Refineries released tons of pollution into air during Texas winter storm
The arctic freeze in Texas caused refineries to release tons of pollutants into the air last week, Reuters reported Sunday.
Reuters reports that refineries and petrochemical plants rushed to shut down as freezing temperatures spread out across the state and impacted the power and natural gas supplies needed to run the plants. The shutdowns resulted in flares, the burning and release of gases, in order to prevent damage to the processing units.
According to data from the Texas Commission on Environmental Quality (TCEQ), the five largest refiners released almost 337,000 pounds of pollutants. The pollutants included benzene, carbon monoxide, hydrogen sulfide and sulfur dioxide.
“These emissions can dwarf the usual emissions of the refineries by orders of magnitude,” Jane Williams, chair of the Sierra Club’s National Clean Air Team, told Reuters.

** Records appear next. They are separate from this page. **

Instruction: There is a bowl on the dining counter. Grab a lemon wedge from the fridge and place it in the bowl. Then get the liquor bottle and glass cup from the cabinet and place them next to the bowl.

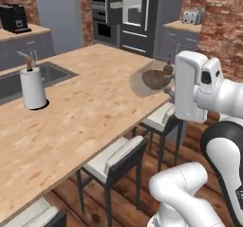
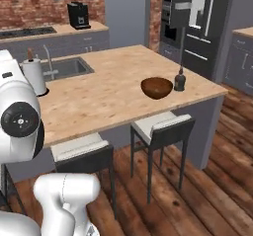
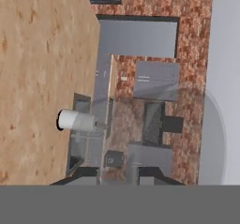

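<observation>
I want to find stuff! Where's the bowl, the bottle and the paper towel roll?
bowl (image 2: pixel 157 88), right base view, on its brown outer side.
bottle (image 2: pixel 180 81), right base view, on its dark body.
paper towel roll (image 1: pixel 32 89), left base view, on its white side.

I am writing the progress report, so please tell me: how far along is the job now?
Done: the bottle stands beside the bowl on the counter. I cannot see a lemon inside the bowl, so that step is unsure. In hand: the gripper seems to carry the cup over the counter's edge, close to the bowl. Left: set the cup down beside the bowl.
</observation>
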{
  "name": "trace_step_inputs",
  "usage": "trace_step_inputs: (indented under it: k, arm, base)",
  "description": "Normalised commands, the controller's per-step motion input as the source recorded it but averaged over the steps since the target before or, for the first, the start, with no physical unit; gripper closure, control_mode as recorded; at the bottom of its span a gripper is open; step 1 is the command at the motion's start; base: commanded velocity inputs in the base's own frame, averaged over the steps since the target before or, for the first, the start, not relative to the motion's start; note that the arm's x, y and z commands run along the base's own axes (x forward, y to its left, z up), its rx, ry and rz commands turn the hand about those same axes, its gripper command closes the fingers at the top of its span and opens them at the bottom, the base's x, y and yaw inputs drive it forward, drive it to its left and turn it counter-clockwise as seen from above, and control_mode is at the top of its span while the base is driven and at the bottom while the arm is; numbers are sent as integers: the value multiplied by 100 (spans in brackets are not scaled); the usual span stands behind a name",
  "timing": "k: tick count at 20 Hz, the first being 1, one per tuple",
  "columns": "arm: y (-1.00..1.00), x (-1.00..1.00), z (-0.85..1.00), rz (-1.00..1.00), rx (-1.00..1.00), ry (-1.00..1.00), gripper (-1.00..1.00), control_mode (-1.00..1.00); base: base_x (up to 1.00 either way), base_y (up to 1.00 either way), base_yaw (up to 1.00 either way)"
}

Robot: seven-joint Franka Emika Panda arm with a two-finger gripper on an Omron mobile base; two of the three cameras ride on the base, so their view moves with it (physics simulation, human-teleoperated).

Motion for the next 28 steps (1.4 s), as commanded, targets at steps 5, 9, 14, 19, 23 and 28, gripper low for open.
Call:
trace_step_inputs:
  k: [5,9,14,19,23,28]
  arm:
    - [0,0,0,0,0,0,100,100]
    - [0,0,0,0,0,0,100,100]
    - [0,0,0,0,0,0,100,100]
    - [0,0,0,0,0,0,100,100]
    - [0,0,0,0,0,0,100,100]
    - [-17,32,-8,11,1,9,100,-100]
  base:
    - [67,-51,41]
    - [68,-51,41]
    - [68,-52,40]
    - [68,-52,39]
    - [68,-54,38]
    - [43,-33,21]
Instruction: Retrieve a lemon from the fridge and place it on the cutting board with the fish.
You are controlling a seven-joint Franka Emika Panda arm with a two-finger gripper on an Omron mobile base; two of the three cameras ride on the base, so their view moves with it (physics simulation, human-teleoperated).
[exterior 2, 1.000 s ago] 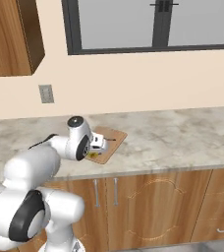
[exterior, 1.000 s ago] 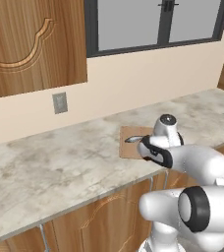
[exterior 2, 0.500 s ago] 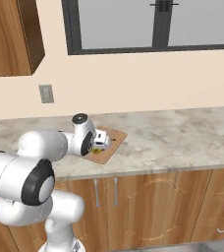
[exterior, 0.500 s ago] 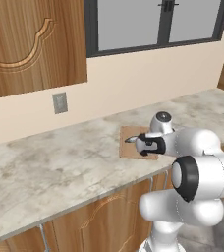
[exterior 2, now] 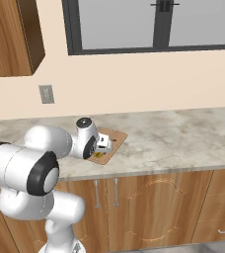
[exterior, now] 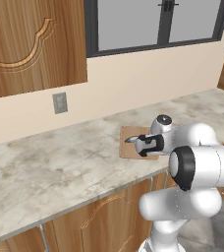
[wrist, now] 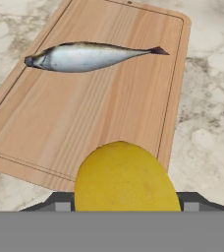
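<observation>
The lemon (wrist: pixel 126 177) is held between the two dark tips of the claw (wrist: pixel 125 204), which is closed on the fruit and poised low over the near edge of the board (wrist: pixel 104 98). In the hand view the yellow fruit is seen nearest the lens, with bare wood stretching beyond it. Farther along the board the fish (wrist: pixel 87 55) is laid across the grain, silver-grey, well apart from the lemon and near the far end.

From the left base view the claw (exterior: pixel 144 144) is seen at the board (exterior: pixel 128 145), which is set on the marbled desk (exterior: pixel 60 172) below the window. In the right base view a sliver of yellow (exterior 2: pixel 99 155) is glimpsed under the hand, just above the board (exterior 2: pixel 115 137).

The placing step is judged to be in hand: the fruit has been brought to the board and is not yet set down. Whether the lemon already touches the wood cannot be told. The next move is judged to call for a short lowering over the bare near half, then an opening of the claw, with care taken that the round fruit is not sent rolling off the near edge or into the fish.
</observation>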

Williams added that U.S. regulators must change policies that allow “these massive emissions to occur with impunity.”
According to filings with the TCEQ, Valero Energy released 78,000 pounds of pollutants from its Port Arthur refinery.
Motiva released 118,100 pounds of emissions from its Port Arthur refinery, which Reuters notes is three times the amount of excess emissions it reported to the U.S. Environmental Protection Agency in the entire year of 2019.

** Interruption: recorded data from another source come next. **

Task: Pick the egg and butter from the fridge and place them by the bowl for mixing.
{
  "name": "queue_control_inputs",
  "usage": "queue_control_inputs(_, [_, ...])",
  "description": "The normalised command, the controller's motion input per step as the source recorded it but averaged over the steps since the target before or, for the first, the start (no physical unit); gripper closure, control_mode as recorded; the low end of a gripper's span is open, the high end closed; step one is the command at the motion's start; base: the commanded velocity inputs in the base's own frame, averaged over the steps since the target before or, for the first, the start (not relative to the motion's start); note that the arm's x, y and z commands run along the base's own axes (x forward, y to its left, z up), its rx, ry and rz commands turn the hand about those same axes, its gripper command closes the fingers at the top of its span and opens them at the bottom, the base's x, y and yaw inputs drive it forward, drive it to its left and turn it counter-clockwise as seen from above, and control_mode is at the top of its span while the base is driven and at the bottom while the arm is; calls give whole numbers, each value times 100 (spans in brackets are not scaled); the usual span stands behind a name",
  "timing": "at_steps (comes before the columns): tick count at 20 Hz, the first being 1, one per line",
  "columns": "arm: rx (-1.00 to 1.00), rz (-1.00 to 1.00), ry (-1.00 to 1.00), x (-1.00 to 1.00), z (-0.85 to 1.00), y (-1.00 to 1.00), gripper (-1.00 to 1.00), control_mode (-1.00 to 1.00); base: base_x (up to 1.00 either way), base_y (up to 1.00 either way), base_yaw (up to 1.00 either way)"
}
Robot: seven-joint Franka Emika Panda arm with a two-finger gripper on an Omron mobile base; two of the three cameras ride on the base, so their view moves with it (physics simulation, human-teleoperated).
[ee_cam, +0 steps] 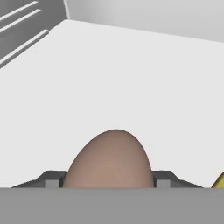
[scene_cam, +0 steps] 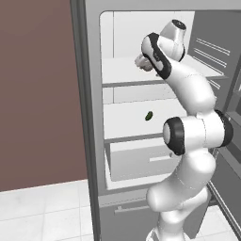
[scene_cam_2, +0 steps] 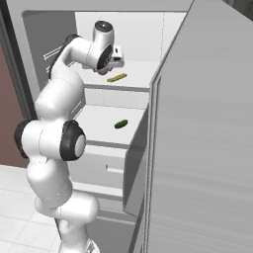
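Picking the egg [ee_cam: 111,157] off the fridge [scene_cam: 89,117] top shelf, butter [scene_cam_2: 116,77] just beside it: gripper [ee_cam: 107,181] apparently clamped on the egg, so next lift gently and draw clear.

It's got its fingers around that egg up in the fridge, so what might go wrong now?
The egg is round and smooth, pinched between two small fingers; it might slip or roll free when lifted. The butter lies close beside it on the same shelf, so the hand might nudge it. Pulling out, the arm must clear the fridge door.
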Motion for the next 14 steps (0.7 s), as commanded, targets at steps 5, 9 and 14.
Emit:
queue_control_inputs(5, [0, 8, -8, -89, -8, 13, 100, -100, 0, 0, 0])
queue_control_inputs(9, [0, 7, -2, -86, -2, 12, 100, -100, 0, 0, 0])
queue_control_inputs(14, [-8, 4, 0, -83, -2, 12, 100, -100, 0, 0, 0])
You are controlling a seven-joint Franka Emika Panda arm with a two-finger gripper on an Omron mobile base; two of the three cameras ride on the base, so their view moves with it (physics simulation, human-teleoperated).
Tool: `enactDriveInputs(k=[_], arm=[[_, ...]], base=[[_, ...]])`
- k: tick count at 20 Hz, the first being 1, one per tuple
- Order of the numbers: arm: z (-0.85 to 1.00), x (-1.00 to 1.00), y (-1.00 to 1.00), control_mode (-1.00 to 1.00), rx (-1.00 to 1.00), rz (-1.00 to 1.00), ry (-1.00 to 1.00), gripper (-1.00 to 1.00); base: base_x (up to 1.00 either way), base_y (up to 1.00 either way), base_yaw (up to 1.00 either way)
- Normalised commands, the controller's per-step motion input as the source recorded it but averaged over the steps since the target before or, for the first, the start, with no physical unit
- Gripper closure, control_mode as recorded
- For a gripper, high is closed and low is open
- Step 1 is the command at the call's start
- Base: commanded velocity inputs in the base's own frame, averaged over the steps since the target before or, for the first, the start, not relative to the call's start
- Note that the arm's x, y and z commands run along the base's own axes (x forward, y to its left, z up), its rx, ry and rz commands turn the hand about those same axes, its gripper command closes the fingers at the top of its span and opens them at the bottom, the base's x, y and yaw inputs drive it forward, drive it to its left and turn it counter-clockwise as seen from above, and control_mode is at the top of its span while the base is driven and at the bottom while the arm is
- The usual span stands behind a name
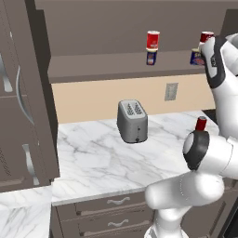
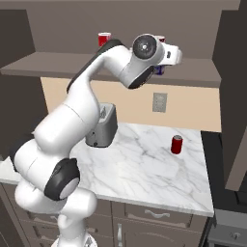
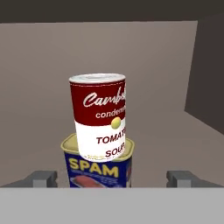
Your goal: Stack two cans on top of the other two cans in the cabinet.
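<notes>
Hand view: the claw (image 3: 112, 178) is seen spread wide and empty, a soup can (image 3: 99, 116) already stacked on the blue tin (image 3: 98, 168) at 12 o'clock in the cabinet (image 1: 102, 65), so both stacks are judged done.
</notes>
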Motion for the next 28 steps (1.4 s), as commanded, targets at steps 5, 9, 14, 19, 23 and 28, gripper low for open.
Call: enactDriveInputs(k=[5,9,14,19,23,28], arm=[[-0.07,-0.41,0.23,-1.0,0.0,0.0,0.0,-1.0],[-0.05,-0.6,0.3,-1.0,0.0,-0.03,0.01,-1.0],[-0.04,-0.63,0.41,-1.0,0.0,-0.09,0.01,-1.0],[-0.03,-0.63,0.42,-1.0,0.0,-0.08,0.07,-1.0],[-0.1,-0.7,0.38,-1.0,0.0,-0.06,0.02,-1.0],[-0.15,-0.69,0.36,-1.0,0.0,-0.07,0.0,-1.0]], base=[[0.0,0.0,0.0],[0.0,0.0,0.0],[0.0,0.0,0.0],[0.0,0.0,0.0],[0.0,0.0,0.0],[0.0,0.0,0.0]])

The final figures of released emissions are expected to be submitted in two weeks, Reuters reports.
Sharon Wilson, a researcher for the advocacy group Earthworks, told Reuters that the multiple emission releases are alarming because “there is no safe amount of benzene for human exposure.”
She added that the emission releases could be avoided if the factories had been winterized.
Texas has been heavily impacted by the winter storms that have covered much of the U.S. this week. Millions of homes lost power and more than 2 dozen people in Texas have died due to the freezing temperatures.
President Biden approved a major disaster declaration for Texas on Saturday, sending funding to 77 of Texas’s 254 counties. Similar emergency declarations have also been approved for Oklahoma and Louisiana.